PROCHAINE CONFÉRENCE : LA TOMBE DE L’EMPEREUR GENGIS KHAN

27 novembre 2017
« La découverte de la tombe de l’empereur Gengis Khan »

par Pierre-Henri GISCARD

Directeur scientifique de l’Institut des déserts et des steppes, Paris

15 h – 17 h

Salle du Sénéchal, 17 rue Rémusat, Toulouse

Participation: Adhérent: Conférence  5 €. Non adhérent: Conférence  8 €.  Étudiant  (moins de 25 ans) ou demandeur d’emploi: 2 €. Junior: conférence gratuite.

Réservation avant le 25 novembre 2017

 

Depuis le 13ème siècle, un mystère planait sur la tombe du grand empereur mongol. Mystère que n’avaient réussi à percer ni les envoyés successifs du pape ou du roi de France, ni le marchand vénitien Marco Polo, malgré les enquêtes qu’ils avaient menées sur place à ce sujet.

La difficulté était double: l’emplacement de la tombe était un secret et toute personne qui essaierait de la trouver serait condamnée à mort; par ailleurs, selon les dernières volontés de l’empereur, le lieu d’inhumation ne portait aucun signe distinctif et les ensevelisseurs avaient été massacrés, afin que le secret ne soit pas divulgué.

C’est à ce mystère que Pierre-Henri GISCARD s’est affronté pendant vingt ans, alors qu’il dirigeait la Mission archéologique française en Mongolie. Pour cela, il choisit deux voies d’approche complémentaires: d’une part, l’étude des documents historiques et des légendes; d’autre part, le recours aux nouvelles technologies d’explorations non-invasives que sont les drones et les ailes volantes.

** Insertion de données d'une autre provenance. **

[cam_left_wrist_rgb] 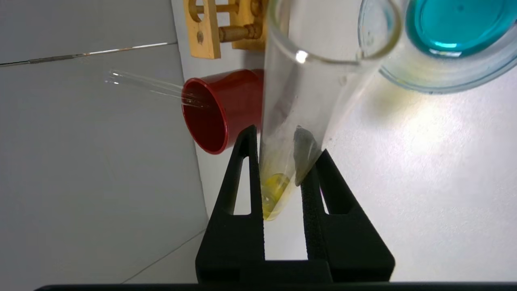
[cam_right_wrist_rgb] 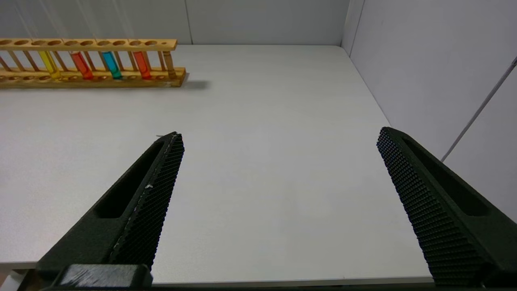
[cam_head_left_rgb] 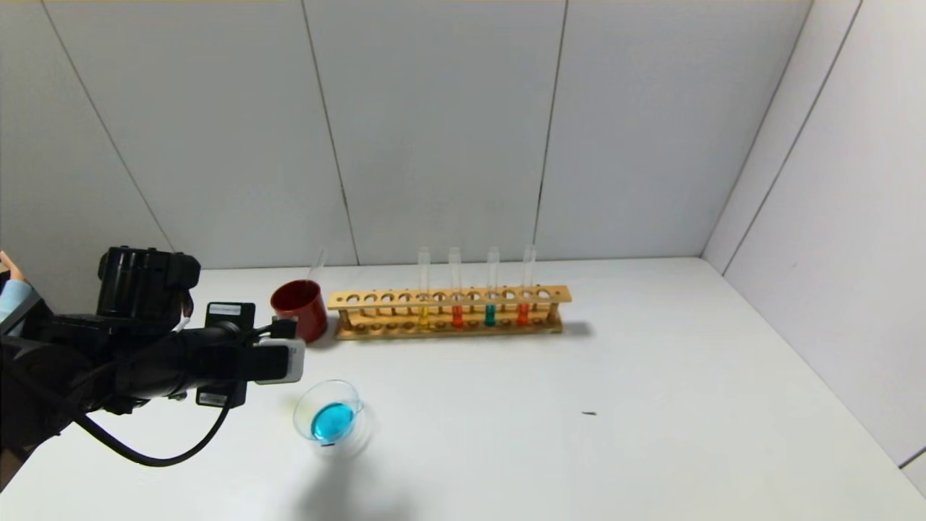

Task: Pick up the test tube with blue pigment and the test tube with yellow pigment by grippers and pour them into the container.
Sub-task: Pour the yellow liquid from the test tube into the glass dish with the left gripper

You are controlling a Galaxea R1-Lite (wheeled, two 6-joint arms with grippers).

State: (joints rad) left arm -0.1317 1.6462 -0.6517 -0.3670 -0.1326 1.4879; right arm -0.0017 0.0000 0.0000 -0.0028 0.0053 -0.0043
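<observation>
My left gripper (cam_head_left_rgb: 289, 360) (cam_left_wrist_rgb: 286, 141) is shut on the lower end of the test tube with yellow pigment (cam_left_wrist_rgb: 282, 121). The tube is tilted, with a little yellow liquid at its round bottom and its open mouth next to the rim of the container (cam_left_wrist_rgb: 444, 76). The container (cam_head_left_rgb: 329, 420), a clear glass dish, holds blue liquid and stands on the table just past the gripper. A test tube with blue pigment (cam_head_left_rgb: 490, 312) (cam_right_wrist_rgb: 111, 64) and another yellow tube (cam_head_left_rgb: 423, 315) (cam_right_wrist_rgb: 49, 64) stand in the wooden rack (cam_head_left_rgb: 448, 297). My right gripper (cam_right_wrist_rgb: 278, 135) is open and empty above bare table.
A dark red cup (cam_head_left_rgb: 300, 310) (cam_left_wrist_rgb: 218, 109) stands left of the rack with an empty clear tube (cam_left_wrist_rgb: 153, 87) leaning in it. Two orange-red tubes (cam_head_left_rgb: 456, 315) (cam_head_left_rgb: 523, 312) also stand in the rack. Grey walls close the back and right side.
</observation>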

La présente conférence, illustrée d’images prises en cours de prospection, retrace les étapes successives qui ont conduit à la découverte, avec pour fil conducteur quelques extraits de documents historiques ou de légendes:

  • « Dans l’extrême nord du pays, sur le versant sud d’une haute montagne. »
  • « Pour protéger l’accès à la tombe, une rivière fut détournée. »
  • « Les ensevelisseurs furent massacrés, puis on massacra les massacreurs, puis deux ans après la mort de l’empereur, son fils et successeur envoya sur la tombe de son père quarante jeunes filles vierges que l’on y sacrifia afin qu’elles servent l’empereur dans l’autre-monde. »
  • « Ô notre Père, nous avons bâti pour toi une très grande yourte sur le sommet d’une montagne. »

C’est, en fait, un tumulus géant de 250 mètres de diamètre et de 35 mètres de haut, édifié de main d’hommes sur le sommet de la montagne BURKHAN KHALDUN, à 2362 mètres d’altitude.